# AIM OF THE EXERCISE
Every line below that has the string "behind" needs to be copied.

(Stored data entries)
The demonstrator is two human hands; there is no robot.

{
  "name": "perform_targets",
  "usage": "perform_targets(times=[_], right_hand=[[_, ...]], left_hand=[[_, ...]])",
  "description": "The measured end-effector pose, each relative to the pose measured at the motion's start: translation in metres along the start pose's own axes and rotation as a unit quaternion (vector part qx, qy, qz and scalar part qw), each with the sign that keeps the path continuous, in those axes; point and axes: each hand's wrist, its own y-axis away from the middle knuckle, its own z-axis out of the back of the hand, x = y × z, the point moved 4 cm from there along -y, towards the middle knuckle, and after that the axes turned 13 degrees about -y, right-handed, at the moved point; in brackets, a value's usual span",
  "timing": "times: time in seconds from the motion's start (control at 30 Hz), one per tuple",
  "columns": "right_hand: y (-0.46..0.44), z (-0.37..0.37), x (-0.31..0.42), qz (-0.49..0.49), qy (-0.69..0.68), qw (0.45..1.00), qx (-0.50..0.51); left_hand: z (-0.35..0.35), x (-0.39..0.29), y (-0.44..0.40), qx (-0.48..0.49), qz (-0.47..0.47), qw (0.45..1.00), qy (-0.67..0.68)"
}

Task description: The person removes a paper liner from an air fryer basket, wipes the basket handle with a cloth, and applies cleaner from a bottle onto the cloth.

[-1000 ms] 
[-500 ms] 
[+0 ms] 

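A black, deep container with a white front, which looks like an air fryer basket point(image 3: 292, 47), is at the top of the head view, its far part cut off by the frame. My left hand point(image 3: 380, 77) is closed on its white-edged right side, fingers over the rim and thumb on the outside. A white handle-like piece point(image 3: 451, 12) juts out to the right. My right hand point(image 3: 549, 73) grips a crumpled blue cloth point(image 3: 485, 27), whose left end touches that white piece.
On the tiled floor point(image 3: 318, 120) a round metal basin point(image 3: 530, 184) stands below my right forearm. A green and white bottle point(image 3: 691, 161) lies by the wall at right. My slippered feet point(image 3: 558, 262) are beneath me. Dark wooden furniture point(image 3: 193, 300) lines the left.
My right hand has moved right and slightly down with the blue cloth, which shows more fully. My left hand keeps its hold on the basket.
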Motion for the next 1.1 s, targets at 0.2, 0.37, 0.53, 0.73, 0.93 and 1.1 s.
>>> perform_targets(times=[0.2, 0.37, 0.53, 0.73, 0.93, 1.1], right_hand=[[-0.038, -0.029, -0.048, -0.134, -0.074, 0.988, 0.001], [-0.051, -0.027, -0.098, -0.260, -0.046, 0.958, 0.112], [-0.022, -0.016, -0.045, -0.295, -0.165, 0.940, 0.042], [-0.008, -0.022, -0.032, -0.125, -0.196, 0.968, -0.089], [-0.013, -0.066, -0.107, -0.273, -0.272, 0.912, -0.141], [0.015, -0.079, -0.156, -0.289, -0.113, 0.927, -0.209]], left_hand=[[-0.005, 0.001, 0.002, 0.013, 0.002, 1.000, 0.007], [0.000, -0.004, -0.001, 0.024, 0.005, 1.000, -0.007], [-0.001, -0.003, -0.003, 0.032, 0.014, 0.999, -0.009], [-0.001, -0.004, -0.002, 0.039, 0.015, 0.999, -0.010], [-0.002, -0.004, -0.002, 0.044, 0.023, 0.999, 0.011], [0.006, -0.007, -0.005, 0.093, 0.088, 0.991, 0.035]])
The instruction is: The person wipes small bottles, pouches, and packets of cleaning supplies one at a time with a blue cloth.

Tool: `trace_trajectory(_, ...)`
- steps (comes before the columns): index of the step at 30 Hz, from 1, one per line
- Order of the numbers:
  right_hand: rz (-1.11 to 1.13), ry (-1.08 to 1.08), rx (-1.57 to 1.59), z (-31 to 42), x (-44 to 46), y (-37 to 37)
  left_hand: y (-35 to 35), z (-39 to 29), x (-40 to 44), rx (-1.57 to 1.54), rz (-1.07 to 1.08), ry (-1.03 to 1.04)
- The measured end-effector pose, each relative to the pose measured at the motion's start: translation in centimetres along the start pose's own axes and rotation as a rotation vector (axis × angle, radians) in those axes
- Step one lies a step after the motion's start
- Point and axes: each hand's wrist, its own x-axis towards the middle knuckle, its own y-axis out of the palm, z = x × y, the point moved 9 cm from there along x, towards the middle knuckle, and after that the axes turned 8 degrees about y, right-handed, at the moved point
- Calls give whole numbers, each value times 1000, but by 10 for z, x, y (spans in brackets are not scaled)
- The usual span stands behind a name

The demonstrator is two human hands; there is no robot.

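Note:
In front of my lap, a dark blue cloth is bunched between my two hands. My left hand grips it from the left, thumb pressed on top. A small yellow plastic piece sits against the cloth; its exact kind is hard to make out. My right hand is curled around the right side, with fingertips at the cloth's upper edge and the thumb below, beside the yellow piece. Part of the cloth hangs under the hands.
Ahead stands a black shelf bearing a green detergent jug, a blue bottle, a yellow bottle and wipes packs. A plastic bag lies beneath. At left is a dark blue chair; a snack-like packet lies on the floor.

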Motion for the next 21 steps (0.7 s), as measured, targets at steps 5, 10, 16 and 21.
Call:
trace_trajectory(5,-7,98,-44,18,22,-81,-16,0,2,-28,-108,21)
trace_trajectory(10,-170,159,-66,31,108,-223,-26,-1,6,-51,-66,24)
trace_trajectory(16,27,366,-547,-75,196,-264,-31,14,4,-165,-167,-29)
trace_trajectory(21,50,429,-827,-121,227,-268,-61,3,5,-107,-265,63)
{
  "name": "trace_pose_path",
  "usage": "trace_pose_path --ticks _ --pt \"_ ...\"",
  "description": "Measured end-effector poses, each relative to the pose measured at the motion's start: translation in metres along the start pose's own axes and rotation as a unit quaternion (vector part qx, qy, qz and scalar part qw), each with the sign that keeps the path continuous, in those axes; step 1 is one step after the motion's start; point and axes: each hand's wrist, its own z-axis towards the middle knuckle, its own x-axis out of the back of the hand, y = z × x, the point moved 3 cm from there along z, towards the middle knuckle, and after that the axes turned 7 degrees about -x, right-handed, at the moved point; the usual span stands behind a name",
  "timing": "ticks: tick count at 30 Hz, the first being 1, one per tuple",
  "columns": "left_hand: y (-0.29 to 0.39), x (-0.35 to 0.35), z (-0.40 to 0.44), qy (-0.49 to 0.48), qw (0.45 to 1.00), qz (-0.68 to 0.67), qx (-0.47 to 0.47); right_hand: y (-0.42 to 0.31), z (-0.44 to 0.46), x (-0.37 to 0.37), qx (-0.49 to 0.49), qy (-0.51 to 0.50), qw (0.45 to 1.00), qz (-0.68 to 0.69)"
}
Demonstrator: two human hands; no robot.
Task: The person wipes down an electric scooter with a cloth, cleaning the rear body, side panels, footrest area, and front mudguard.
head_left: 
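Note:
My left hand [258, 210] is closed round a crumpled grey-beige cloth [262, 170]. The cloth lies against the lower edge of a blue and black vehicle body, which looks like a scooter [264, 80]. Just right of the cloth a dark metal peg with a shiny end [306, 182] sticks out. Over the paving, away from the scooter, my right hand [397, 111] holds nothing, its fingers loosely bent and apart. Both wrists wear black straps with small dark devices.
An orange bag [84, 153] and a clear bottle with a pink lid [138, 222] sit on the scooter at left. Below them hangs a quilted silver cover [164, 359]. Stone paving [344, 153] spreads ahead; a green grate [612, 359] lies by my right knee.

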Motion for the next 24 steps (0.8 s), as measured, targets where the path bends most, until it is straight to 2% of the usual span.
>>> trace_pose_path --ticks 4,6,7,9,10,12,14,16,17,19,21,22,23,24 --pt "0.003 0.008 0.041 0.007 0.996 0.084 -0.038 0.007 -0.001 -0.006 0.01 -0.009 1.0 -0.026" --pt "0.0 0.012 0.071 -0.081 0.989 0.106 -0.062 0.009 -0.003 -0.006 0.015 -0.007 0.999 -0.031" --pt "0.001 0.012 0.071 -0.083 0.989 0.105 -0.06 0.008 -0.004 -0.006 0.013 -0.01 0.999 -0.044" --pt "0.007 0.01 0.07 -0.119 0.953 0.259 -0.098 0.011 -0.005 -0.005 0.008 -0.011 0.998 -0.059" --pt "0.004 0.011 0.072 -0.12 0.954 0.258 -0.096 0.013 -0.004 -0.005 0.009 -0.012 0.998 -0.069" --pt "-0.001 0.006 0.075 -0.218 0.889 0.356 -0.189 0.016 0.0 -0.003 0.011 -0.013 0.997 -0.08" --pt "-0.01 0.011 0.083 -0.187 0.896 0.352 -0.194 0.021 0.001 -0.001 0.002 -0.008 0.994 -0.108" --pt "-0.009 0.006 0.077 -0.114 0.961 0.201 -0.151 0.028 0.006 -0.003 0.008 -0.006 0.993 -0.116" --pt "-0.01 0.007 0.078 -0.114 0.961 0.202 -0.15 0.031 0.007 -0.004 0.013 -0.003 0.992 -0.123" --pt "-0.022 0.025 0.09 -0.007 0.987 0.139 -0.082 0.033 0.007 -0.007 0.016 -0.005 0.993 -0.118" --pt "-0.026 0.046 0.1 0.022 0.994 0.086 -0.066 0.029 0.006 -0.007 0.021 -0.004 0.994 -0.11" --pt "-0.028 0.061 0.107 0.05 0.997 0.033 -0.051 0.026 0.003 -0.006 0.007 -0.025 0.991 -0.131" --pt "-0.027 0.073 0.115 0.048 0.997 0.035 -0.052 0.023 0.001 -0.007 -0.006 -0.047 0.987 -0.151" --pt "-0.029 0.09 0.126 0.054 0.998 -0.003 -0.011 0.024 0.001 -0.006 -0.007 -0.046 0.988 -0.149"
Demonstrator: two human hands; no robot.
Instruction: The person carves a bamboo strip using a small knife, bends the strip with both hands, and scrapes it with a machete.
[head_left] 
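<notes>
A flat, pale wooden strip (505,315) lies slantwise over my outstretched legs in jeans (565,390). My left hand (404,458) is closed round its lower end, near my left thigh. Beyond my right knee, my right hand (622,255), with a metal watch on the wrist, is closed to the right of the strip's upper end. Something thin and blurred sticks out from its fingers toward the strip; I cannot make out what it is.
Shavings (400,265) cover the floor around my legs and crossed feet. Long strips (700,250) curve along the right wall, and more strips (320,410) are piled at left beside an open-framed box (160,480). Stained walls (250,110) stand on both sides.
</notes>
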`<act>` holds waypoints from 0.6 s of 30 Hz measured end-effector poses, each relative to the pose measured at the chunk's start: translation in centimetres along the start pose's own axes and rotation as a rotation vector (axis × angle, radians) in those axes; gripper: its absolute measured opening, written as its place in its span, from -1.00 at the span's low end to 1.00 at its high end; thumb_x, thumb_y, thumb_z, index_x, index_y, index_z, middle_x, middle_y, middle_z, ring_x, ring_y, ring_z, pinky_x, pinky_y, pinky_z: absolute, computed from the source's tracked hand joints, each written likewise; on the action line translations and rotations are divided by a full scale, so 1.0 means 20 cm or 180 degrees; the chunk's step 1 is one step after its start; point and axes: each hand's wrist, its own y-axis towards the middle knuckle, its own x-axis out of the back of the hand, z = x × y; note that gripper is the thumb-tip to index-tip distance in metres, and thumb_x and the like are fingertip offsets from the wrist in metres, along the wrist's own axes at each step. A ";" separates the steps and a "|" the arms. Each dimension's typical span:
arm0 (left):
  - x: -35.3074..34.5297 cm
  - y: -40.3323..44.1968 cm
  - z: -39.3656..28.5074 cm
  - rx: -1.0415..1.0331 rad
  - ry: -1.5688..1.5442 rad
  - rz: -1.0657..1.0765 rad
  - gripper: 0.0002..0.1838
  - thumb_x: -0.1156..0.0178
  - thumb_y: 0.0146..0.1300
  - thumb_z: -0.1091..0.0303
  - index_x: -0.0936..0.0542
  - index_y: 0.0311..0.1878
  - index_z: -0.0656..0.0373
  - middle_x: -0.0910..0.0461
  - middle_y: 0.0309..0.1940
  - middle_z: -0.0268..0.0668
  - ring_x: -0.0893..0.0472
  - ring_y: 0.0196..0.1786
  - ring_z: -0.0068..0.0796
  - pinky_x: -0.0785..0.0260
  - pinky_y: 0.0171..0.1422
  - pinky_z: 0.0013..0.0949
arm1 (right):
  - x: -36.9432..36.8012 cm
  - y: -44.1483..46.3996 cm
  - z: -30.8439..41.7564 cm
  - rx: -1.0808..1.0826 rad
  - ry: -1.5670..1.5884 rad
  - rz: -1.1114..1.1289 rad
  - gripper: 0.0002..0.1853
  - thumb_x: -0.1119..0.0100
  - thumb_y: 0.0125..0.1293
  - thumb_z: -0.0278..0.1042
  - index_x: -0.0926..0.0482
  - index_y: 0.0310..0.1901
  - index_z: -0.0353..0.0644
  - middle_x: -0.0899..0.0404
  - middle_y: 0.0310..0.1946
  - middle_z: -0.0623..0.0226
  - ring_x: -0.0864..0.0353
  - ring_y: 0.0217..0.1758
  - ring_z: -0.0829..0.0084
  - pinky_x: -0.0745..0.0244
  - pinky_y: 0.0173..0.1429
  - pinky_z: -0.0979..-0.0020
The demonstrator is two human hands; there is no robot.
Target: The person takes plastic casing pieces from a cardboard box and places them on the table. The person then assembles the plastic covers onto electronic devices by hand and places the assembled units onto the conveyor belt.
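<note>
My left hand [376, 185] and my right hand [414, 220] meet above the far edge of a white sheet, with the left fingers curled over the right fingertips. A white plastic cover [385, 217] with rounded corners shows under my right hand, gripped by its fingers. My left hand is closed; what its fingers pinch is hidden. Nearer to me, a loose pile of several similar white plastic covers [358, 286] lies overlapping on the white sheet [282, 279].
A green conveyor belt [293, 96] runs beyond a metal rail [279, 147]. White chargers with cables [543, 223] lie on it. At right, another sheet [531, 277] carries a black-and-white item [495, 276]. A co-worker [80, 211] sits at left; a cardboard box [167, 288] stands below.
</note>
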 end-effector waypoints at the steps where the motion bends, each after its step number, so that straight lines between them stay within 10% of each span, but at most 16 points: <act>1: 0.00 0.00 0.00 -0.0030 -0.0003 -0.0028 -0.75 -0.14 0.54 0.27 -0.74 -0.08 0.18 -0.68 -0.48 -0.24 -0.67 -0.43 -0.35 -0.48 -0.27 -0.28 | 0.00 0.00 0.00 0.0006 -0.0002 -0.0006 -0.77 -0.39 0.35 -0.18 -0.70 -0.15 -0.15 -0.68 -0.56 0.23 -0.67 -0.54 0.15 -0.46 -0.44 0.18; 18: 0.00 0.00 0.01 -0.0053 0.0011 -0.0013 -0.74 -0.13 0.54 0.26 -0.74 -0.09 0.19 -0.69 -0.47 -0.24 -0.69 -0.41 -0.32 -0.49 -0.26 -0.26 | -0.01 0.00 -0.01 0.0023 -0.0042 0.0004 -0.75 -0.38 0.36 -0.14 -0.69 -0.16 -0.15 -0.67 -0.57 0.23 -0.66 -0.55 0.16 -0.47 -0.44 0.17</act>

# SOLUTION FOR THIS PROBLEM
- The usual span stands behind a name
  "description": "Measured end-effector poses, each relative to the pose measured at the motion's start: translation in metres along the start pose's own axes and rotation as a unit quaternion (vector part qx, qy, qz and scalar part qw), each with the sign that keeps the path continuous, in those axes; step 1 is one step after the motion's start; point and axes: each hand's wrist, its own z-axis towards the middle knuckle, its own x-axis out of the back of the hand, y = z × x, the point moved 3 cm from there along z, towards the middle knuckle, and after that the axes turned 7 degrees about -x, right-handed, at the moved point; the usual span stands behind a name",

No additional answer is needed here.